> EXERCISE DIRECTIONS
In the records below, find the line holding "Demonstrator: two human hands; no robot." and the line holding "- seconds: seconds". Set down both, with every line between them, exactly.

Top of DATA PROVIDED

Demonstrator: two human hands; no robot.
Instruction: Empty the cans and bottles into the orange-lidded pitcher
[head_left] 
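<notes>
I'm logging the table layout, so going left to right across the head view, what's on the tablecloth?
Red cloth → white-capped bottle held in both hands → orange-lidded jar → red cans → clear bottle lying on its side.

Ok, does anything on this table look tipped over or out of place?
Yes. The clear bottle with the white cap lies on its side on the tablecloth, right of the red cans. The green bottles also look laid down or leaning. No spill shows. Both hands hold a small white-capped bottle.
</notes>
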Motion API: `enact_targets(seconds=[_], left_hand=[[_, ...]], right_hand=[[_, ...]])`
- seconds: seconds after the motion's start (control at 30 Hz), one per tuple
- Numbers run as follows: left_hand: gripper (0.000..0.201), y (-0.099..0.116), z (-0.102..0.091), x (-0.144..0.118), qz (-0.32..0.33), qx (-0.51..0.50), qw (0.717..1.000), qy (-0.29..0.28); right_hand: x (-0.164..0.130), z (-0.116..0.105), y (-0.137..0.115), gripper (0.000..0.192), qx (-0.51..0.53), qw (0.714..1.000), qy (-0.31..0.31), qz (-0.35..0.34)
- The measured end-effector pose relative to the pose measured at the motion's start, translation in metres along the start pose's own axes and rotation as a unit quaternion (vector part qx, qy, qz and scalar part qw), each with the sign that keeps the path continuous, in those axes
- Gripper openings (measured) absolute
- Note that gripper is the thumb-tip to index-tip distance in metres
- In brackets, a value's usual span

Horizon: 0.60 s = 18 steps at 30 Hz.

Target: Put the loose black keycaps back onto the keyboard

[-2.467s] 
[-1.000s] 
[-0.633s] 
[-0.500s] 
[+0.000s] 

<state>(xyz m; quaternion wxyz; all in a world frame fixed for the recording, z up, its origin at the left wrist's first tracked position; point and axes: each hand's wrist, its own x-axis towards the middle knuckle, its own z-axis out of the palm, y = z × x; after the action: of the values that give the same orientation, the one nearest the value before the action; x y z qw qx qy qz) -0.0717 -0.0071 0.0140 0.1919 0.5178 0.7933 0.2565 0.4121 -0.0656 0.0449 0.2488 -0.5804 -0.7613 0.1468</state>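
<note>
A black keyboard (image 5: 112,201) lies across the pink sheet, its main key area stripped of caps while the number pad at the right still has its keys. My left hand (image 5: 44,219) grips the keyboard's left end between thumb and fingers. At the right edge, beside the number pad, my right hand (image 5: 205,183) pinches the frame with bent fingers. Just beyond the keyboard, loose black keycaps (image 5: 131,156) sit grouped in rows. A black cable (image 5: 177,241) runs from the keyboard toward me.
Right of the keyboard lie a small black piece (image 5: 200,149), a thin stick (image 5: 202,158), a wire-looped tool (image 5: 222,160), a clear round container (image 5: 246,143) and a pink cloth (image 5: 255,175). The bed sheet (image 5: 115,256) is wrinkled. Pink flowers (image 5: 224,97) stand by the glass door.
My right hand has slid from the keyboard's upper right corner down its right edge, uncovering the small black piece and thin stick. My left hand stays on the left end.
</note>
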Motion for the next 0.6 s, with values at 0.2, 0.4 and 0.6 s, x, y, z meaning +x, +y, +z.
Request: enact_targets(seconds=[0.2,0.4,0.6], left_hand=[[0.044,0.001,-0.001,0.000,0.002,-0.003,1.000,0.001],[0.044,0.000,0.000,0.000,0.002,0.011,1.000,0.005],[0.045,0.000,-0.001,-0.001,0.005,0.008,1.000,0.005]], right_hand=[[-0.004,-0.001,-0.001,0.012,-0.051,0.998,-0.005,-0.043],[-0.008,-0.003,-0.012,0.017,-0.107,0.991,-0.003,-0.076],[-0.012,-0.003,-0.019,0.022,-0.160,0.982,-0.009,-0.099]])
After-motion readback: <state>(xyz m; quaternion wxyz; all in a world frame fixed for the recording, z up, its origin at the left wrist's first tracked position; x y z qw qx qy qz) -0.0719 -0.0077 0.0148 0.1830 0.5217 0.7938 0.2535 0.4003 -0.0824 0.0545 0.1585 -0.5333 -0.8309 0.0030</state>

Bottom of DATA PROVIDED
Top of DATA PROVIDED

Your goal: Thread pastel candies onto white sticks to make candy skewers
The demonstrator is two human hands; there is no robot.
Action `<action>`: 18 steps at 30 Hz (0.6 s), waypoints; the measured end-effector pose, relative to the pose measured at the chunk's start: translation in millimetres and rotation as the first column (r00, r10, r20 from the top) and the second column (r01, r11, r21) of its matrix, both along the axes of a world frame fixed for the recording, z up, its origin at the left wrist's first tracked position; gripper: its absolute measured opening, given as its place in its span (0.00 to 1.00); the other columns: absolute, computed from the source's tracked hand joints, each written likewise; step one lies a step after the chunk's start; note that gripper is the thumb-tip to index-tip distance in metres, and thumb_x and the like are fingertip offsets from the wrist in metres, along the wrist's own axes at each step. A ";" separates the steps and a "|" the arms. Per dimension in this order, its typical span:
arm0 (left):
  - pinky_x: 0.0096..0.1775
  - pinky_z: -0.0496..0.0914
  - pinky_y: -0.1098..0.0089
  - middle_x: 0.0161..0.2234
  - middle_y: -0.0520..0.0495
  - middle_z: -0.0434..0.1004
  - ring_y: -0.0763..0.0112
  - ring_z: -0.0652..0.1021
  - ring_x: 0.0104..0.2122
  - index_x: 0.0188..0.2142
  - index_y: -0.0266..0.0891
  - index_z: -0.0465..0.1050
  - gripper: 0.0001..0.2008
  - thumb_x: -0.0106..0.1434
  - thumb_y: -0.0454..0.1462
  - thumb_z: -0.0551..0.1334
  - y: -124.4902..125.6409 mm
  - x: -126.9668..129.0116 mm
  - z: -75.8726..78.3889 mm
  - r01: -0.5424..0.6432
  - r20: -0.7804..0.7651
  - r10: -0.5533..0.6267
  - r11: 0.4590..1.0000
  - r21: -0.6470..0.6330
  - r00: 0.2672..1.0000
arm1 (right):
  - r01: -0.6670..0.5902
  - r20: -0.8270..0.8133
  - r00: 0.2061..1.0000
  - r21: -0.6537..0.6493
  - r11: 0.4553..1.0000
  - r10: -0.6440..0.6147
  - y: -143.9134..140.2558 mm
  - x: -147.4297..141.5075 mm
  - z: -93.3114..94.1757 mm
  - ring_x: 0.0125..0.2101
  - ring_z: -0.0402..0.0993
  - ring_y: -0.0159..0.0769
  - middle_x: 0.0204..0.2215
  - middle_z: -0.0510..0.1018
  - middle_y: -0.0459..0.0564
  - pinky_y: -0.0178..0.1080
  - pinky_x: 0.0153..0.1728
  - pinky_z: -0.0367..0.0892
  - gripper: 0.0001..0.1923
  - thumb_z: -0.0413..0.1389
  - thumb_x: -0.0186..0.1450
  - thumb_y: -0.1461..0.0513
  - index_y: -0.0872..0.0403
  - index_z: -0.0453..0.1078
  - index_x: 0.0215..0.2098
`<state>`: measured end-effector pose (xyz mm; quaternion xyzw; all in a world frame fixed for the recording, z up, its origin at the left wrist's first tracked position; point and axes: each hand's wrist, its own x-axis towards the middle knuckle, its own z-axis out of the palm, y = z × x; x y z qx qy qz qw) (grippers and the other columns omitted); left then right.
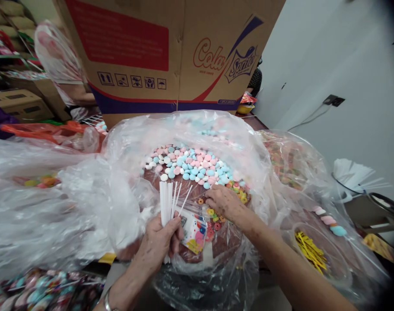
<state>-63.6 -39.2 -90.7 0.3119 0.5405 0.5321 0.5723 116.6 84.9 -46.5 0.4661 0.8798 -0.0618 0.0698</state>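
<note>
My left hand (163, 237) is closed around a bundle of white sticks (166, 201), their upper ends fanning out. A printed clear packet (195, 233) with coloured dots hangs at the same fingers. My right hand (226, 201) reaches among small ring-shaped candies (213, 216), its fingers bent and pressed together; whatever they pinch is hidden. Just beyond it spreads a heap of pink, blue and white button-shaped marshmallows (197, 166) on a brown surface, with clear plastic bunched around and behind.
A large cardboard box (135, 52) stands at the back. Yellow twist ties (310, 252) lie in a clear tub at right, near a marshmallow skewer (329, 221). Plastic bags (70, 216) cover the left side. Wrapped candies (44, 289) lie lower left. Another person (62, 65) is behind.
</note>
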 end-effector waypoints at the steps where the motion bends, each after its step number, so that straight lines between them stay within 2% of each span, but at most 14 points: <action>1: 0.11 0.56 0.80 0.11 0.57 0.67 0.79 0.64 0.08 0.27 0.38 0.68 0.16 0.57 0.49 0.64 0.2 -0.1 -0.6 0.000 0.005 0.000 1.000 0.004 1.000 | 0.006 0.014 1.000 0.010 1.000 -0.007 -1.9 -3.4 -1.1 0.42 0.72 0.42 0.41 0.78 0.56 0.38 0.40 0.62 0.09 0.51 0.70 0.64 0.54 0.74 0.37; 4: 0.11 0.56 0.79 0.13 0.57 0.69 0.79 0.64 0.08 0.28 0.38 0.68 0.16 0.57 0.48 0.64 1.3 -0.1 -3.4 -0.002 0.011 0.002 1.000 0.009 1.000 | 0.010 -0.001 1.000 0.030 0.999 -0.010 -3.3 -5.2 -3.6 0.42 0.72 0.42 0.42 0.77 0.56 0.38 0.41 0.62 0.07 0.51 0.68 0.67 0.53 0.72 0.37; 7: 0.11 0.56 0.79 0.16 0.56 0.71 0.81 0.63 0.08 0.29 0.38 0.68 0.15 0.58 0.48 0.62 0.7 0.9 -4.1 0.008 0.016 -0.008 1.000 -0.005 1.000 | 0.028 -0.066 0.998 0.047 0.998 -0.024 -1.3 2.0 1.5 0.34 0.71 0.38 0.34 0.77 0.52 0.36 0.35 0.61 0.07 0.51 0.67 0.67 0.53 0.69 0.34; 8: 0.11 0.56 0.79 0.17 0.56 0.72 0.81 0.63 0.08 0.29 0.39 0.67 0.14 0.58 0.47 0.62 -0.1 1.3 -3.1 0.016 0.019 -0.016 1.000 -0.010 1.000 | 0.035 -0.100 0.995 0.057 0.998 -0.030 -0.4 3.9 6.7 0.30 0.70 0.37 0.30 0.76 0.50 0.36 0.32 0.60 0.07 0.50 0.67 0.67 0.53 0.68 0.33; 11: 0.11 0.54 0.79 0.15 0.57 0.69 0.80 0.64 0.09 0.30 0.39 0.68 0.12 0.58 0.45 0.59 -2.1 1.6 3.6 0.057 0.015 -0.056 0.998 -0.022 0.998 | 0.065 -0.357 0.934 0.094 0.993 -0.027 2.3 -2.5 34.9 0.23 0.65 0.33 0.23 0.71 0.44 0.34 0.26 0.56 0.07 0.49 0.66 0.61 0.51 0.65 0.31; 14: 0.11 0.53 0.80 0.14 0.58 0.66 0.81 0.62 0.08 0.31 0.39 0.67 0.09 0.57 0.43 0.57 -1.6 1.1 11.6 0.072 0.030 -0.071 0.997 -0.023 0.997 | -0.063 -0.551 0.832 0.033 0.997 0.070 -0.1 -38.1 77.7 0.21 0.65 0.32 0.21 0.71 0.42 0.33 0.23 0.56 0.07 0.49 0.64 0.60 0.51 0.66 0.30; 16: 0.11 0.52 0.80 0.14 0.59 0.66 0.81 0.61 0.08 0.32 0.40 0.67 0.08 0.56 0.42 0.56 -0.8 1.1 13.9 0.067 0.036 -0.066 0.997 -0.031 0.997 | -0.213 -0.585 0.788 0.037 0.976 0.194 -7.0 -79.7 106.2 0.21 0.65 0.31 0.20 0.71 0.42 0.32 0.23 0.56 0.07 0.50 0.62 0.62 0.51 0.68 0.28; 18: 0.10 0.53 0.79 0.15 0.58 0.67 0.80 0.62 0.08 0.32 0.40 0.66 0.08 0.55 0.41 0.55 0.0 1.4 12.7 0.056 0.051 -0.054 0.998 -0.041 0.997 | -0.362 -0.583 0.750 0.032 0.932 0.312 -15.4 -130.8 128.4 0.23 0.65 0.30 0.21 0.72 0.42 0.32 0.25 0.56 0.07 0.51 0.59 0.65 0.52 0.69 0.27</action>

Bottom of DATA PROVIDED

> RESPONSE FOR THIS EXERCISE
Demonstrator: two human hands; no robot.
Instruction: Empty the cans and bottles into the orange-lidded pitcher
[head_left] 
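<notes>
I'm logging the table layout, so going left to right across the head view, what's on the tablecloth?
Red cloth → white-capped bottle held in both hands → orange-lidded jar → red cans → clear bottle lying on its side.

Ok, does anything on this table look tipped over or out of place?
Yes. The clear bottle with the white cap lies on its side on the tablecloth, right of the red cans. The green bottles also look laid down or leaning. No spill shows. Both hands hold a small white-capped bottle.
</notes>
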Motion API: `enact_targets(seconds=[_], left_hand=[[_, ...]], right_hand=[[_, ...]])`
- seconds: seconds after the motion's start (control at 30 Hz), one per tuple

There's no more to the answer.